Exercise instructions: Working through the lines below, return each one that holds "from".

Provided records:
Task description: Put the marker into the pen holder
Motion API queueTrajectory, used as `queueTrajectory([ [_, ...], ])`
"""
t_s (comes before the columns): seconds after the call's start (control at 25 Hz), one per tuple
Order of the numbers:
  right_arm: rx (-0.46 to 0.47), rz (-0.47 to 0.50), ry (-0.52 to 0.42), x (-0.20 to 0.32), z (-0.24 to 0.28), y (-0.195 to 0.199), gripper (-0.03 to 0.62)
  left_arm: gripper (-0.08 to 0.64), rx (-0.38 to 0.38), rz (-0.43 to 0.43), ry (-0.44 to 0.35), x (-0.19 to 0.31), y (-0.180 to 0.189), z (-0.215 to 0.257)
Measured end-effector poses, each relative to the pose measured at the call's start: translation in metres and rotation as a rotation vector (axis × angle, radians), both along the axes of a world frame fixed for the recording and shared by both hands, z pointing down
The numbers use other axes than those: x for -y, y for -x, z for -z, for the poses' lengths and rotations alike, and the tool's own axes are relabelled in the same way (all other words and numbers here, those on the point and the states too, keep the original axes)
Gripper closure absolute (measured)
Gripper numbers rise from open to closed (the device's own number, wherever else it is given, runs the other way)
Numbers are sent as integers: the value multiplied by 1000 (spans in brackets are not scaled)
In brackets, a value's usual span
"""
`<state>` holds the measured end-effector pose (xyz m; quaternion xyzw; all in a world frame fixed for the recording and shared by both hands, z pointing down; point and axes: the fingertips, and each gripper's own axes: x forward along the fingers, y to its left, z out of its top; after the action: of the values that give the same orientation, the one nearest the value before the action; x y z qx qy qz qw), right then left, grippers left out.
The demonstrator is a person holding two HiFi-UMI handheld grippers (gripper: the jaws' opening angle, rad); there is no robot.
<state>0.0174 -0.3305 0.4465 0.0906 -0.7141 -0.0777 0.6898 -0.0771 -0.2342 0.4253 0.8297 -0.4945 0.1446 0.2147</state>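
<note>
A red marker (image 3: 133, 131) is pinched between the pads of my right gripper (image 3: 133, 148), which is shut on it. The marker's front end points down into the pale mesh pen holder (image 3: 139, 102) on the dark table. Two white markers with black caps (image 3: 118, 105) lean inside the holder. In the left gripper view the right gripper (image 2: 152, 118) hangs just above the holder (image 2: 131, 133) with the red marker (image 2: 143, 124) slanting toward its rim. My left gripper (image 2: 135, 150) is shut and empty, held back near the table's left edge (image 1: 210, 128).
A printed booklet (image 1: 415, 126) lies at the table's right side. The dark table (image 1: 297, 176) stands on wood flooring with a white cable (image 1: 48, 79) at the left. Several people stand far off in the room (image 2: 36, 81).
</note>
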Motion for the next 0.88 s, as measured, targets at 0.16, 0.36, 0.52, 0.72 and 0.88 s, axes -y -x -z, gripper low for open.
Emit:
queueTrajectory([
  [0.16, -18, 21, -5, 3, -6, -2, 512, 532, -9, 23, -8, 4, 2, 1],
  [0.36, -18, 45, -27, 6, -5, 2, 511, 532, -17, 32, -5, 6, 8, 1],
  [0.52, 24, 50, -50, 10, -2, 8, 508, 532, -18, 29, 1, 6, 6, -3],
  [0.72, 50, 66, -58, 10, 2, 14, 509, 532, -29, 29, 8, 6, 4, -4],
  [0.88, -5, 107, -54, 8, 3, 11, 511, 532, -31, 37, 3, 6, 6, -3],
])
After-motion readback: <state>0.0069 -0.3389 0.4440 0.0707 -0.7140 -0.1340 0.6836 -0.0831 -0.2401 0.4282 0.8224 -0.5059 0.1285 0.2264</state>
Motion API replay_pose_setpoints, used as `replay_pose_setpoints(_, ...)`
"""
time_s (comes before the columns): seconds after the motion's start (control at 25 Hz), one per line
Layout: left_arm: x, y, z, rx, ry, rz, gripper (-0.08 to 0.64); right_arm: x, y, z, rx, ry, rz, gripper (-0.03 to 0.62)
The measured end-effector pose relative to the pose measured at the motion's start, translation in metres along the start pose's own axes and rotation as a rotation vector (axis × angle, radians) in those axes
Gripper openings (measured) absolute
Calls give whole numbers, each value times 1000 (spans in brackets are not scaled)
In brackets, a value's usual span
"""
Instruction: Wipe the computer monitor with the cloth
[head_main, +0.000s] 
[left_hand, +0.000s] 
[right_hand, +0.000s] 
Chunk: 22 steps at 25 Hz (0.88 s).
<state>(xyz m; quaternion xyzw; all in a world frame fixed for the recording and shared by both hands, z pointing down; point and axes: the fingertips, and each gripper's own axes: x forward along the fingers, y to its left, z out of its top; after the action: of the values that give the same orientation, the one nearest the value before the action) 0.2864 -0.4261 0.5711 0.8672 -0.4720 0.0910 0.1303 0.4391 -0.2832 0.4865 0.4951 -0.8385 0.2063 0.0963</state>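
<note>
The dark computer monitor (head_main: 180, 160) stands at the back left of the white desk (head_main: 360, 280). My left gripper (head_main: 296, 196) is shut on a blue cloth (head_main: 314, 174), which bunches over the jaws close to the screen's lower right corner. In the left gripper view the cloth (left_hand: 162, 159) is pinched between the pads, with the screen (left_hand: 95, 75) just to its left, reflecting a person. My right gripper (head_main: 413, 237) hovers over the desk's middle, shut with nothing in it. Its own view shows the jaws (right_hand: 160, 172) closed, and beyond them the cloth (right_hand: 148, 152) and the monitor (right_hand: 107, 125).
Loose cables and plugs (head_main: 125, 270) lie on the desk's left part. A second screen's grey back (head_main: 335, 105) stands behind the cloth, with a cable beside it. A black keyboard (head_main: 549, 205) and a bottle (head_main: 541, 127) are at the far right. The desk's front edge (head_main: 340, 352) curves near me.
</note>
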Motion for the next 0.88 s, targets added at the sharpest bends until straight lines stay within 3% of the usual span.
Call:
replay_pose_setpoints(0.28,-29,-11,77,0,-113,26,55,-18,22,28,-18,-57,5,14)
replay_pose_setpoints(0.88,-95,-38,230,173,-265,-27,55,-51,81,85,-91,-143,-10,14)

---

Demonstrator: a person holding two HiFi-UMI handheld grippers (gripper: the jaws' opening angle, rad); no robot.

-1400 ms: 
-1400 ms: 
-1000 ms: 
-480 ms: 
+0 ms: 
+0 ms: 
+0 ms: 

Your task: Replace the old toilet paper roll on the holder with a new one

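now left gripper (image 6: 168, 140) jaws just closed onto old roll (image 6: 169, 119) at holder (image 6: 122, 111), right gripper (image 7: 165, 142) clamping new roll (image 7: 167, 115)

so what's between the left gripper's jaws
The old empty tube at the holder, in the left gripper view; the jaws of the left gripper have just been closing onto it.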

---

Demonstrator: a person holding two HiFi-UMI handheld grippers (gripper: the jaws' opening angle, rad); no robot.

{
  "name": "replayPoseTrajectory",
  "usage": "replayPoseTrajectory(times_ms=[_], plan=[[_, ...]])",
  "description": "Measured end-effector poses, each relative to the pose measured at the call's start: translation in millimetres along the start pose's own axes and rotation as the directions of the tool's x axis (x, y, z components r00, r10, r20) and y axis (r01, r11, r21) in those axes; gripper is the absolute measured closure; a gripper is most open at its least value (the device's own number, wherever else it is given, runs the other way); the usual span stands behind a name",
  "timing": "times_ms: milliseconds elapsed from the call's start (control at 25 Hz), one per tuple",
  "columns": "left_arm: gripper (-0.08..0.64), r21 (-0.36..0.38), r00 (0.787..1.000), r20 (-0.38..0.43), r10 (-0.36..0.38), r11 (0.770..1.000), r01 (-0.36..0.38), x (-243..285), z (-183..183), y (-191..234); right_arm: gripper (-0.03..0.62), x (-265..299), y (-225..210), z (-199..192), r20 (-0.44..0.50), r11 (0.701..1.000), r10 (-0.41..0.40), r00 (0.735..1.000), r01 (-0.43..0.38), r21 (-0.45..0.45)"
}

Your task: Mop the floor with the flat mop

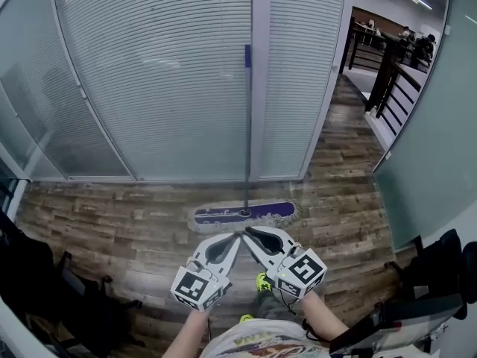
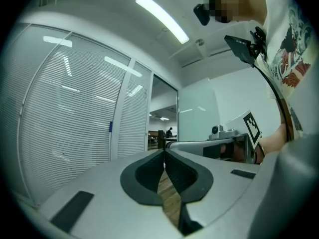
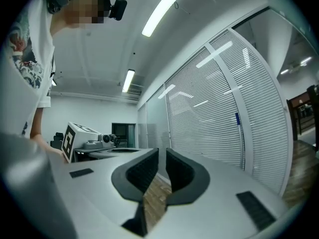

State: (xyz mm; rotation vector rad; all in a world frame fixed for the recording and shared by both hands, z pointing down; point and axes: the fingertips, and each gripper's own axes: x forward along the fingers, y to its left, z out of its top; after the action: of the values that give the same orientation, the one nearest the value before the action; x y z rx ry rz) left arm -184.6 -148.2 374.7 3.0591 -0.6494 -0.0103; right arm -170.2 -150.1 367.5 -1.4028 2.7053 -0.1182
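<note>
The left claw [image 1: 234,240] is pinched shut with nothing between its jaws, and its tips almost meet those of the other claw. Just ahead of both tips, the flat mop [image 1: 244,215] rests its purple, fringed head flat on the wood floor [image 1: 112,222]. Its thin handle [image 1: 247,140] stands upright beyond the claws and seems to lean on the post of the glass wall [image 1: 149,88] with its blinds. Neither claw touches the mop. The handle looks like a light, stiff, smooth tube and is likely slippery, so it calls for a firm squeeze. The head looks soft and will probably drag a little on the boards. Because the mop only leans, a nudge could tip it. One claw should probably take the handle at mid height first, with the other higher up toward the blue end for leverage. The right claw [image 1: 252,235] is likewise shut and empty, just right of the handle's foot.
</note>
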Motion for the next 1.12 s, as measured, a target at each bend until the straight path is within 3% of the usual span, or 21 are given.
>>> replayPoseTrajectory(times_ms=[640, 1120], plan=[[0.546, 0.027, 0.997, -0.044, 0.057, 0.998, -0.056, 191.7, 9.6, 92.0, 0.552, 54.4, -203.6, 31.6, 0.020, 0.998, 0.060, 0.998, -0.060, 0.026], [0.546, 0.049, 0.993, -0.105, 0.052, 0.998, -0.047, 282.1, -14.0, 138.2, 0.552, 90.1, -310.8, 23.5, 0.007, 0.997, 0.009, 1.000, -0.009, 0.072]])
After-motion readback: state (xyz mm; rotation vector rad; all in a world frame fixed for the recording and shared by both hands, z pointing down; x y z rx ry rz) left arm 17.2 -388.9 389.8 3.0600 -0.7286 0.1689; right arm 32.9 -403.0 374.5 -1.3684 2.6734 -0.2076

Response:
Gripper numbers rise from open to closed (the device's own number, wherever else it is given, runs the other way)
  "timing": "times_ms: milliseconds elapsed from the call's start (control at 25 Hz), one per tuple",

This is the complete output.